Prediction-Powered Adaptive Inference with Pretrained AI Models for Contextual Bandits
Abstract
In adaptive experiments, statistical inference is essential for reliable decision-making and scientific discovery. Often in these settings, collecting labeled data is expensive, but decision-makers have access to large unlabeled datasets and strong pretrained AI models that can generate outcome predictions. Effectively leveraging these predictions in online experiments poses fundamental challenges for statistical inference: AI models may be misspecified, and data collected under adaptive policies are inherently non-i.i.d., invalidating classical inference techniques. To address these challenges, we propose a Prediction-Powered Adaptive Inference (PPAI) estimator that integrates unlabeled data, predicted labels, and adaptively collected labeled data through a single estimating equation.
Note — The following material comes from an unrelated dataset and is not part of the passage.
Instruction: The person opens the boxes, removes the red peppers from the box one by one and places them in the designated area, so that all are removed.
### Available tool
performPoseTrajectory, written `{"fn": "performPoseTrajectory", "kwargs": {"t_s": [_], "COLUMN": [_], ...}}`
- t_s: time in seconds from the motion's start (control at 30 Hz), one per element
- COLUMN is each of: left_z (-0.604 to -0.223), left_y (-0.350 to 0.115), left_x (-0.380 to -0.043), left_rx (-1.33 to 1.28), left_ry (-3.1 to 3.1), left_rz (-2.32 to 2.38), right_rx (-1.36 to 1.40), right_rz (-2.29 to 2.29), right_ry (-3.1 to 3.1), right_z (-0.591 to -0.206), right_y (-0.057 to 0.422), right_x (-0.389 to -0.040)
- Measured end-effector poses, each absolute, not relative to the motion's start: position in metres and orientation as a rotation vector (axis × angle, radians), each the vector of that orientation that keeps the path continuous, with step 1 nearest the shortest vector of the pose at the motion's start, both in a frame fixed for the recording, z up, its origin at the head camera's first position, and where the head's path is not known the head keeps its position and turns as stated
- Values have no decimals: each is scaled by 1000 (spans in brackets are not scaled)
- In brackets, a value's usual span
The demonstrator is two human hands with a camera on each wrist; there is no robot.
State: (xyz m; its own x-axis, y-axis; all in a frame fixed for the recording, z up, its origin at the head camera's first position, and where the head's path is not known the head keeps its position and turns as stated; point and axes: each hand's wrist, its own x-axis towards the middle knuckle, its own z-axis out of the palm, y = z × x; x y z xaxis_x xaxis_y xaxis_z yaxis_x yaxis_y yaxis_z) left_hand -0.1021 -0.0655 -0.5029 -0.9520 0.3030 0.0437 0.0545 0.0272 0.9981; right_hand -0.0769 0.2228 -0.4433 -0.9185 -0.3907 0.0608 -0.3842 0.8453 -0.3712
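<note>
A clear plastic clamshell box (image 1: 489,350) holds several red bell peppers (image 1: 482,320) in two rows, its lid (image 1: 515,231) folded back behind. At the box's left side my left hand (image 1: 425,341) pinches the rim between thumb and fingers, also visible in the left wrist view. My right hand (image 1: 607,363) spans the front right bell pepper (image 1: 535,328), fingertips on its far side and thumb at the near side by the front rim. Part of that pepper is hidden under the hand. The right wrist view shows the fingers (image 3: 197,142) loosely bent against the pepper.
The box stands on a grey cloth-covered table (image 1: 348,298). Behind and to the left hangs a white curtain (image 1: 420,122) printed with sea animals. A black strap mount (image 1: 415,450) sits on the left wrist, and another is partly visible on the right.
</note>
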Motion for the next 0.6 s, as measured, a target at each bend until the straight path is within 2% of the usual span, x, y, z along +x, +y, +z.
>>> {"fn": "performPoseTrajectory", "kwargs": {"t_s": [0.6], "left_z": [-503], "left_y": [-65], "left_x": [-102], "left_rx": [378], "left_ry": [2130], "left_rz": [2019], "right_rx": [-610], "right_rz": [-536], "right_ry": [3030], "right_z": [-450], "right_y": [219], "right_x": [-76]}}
We establish asymptotic normality of the PPAI estimator under mild conditions on the data-collection policy, enabling valid confidence intervals and hypothesis tests for a broad class of Z-functionals. The method incorporates a data-driven tuning mechanism that adaptively weights AI predictions according to their informativeness, guaranteeing that the resulting asymptotic variance is no worse than that of the labeled-only baseline, and is strictly smaller when predictions are informative. Numerical experiments further support the theory, illustrating efficiency gains with informative AI predictions and robust performance when predictions are inaccurate.